Sectoral Performance and Analyst Views

While the immediate market reaction favored sugar stocks, the longer-term outlook is tempered by these margin pressures. Elara Capital, while retaining a positive stance on Balrampur Chini Mills due to its entry into Polylactic acid (PLA) manufacturing, acknowledged that rising cane costs are likely to weigh on the margins of Uttar Pradesh-based mills. The broader sector, therefore, faces a dichotomy: strong demand signals from the E20 mandate versus operational profitability challenges stemming from static ethanol pricing policies.
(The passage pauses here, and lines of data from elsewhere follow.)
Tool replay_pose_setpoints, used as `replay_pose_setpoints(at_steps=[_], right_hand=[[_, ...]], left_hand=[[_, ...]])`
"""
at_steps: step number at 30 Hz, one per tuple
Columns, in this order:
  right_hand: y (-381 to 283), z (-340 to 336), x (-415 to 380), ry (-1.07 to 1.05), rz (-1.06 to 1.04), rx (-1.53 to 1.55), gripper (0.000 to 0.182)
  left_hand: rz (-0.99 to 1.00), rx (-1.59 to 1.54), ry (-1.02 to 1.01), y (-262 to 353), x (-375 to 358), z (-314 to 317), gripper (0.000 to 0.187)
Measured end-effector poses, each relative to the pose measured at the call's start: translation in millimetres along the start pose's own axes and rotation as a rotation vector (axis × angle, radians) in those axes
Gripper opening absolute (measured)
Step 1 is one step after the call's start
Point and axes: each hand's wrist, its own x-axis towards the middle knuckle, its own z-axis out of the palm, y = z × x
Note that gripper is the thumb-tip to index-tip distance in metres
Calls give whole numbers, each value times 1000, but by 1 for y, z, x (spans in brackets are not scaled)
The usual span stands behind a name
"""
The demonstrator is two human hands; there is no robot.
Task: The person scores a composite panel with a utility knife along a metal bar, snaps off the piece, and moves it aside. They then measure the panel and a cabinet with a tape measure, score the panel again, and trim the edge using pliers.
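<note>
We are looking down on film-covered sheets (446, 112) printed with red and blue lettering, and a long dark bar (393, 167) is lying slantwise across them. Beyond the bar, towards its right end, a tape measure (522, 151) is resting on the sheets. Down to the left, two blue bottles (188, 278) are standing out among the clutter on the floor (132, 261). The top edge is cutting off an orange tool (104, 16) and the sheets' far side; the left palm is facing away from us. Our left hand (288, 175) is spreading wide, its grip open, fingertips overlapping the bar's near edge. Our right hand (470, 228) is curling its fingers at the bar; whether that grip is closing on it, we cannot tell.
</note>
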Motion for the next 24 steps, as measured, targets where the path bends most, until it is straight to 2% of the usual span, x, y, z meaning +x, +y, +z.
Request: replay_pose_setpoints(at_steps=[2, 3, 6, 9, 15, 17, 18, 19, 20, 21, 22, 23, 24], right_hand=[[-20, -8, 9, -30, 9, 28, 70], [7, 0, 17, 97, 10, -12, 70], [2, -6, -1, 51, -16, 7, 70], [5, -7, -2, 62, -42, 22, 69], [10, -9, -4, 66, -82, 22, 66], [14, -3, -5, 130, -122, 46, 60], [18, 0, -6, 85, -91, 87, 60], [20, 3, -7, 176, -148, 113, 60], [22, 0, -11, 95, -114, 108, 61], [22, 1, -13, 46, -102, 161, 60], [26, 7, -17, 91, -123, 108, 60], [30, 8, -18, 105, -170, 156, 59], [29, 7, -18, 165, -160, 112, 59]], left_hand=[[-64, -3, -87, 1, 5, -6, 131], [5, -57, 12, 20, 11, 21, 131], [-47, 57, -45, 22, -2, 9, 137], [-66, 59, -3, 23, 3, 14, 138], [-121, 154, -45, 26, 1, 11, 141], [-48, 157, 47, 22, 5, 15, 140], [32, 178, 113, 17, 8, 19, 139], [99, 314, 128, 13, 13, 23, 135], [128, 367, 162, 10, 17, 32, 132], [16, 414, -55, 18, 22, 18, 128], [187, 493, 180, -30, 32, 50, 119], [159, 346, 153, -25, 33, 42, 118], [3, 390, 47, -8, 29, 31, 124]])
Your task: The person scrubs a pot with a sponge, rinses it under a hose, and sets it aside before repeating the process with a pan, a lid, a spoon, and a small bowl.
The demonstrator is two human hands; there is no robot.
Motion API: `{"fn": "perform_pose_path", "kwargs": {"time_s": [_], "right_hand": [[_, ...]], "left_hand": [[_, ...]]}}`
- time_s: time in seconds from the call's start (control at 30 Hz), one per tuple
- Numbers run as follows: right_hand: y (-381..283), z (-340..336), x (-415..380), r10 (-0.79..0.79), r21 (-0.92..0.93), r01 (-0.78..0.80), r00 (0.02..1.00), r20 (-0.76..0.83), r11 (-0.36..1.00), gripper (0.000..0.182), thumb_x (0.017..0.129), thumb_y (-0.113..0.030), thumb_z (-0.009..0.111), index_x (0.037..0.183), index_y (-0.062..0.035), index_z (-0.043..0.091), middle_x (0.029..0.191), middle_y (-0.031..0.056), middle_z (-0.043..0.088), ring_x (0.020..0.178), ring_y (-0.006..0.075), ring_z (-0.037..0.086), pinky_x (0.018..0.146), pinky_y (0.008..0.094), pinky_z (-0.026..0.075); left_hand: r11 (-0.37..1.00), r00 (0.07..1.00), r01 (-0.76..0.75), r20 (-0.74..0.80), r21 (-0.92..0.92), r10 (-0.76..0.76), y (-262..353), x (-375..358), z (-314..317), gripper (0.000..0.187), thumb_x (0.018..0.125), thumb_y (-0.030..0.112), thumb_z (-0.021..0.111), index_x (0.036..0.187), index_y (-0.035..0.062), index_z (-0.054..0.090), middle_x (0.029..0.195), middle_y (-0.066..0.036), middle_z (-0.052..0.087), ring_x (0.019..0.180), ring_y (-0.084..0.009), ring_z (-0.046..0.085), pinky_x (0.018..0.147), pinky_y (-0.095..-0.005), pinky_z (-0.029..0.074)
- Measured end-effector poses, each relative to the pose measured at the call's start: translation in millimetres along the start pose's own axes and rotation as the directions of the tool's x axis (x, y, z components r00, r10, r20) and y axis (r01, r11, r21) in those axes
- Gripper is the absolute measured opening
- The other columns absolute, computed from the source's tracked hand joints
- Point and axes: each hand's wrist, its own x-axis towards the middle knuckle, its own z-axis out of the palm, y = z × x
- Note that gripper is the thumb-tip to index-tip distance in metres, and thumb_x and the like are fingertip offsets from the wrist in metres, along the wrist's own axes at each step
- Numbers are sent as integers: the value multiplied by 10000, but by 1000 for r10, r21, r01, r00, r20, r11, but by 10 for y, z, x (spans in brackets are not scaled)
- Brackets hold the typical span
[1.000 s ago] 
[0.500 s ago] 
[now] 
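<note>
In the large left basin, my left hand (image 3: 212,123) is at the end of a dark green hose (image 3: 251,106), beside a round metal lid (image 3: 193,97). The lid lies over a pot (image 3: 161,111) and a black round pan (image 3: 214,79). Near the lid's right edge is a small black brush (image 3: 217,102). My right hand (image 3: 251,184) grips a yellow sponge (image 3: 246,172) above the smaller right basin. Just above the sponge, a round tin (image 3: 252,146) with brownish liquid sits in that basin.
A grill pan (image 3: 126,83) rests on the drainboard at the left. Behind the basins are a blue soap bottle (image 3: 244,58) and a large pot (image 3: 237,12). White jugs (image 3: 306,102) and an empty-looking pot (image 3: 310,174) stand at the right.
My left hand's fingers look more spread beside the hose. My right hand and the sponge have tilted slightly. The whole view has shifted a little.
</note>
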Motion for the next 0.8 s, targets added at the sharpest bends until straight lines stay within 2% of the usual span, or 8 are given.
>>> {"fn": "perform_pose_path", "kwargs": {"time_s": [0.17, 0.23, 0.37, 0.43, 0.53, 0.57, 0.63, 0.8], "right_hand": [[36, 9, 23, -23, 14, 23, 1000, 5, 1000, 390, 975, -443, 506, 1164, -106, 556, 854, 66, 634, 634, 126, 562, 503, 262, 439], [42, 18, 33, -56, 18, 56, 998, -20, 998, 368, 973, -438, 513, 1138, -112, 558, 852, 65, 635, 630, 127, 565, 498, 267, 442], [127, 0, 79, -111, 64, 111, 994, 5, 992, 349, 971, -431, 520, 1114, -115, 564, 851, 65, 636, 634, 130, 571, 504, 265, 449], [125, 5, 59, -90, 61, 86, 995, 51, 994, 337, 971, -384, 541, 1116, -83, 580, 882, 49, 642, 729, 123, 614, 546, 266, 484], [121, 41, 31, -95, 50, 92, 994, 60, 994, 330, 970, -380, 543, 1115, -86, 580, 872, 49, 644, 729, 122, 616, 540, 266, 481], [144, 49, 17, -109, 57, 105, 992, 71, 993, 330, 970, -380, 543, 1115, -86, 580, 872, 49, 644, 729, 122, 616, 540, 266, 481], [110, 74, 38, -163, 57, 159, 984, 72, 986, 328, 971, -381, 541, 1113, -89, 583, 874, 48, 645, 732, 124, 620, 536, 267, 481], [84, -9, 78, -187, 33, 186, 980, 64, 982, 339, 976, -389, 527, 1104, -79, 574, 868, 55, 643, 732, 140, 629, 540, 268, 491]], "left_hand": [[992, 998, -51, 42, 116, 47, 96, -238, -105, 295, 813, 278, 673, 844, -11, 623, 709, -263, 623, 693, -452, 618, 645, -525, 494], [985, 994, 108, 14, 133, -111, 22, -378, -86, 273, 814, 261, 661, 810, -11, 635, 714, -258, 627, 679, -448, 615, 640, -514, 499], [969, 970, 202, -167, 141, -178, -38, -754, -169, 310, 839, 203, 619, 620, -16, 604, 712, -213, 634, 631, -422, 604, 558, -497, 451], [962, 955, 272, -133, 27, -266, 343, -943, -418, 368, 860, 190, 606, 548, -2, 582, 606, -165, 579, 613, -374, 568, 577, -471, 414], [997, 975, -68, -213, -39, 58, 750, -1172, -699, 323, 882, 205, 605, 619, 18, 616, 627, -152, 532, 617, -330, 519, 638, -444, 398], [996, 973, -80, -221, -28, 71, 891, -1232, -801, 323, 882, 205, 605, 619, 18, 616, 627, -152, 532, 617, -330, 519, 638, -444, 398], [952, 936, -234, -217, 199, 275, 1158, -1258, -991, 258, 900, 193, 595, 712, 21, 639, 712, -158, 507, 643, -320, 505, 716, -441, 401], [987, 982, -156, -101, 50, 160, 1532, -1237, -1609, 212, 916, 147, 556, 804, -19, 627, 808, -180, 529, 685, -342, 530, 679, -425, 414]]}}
This situation could potentially lead to another crisis if policy interventions do not address the pricing disconnect.

Company Performance Snapshot (as of March 4, 2026):

  • Balrampur Chini Mills: Market Cap ₹9,254 Cr, P/E 32.1, 1-year return 3.15% [42, 45]. Analysts maintain a 'Strong Buy' consensus with an average 12-month price target of ₹624.29 [2].

  • Shree Renuka Sugars: Market Cap ₹5,000 Cr, P/E -7.9, 1-year return -14.65% [24]. The company reported a net loss of ₹135.76 crore in FY23 [24].

  • Triveni Engineering & Industries: Market Cap ₹8,665 Cr, P/E 33.9, 1-year return 13.34% [22].

  • Ugar Sugar Works: Market Cap ₹397 Cr, P/E 43.9, 1-year return -24.05% [34].

  • Sakthi Sugars: Market Cap ₹190 Cr, P/E 11.77, 1-year return -36.82% [44, 18].

  • Rajshree Sugars & Chemicals: Market Cap ₹87.51 Cr, P/E N/A (reported negative earnings), 1-year return -41.19% [40].

  • K M Sugar Mills: Market Cap ₹1,968 Cr, P/E N/A, 1-year return -11.56% [11, 25].

  • Bajaj Hindusthan Sugar: Market Cap ₹1,994 Cr, P/E negative, 1-year return -17.57% [9, 2]. The company exhibits a weak financial profile with negative ROE for three consecutive years [17].
Market Context: The broader BSE Sensex saw a decline of 1.85%, highlighting a sector-specific rally in sugar stocks that appears driven more by policy expectations and crude oil price inflation than by broad market strength. The absence of significant historical reactions from sugar stocks to similar events in March 2025 limits comparative analysis for that period.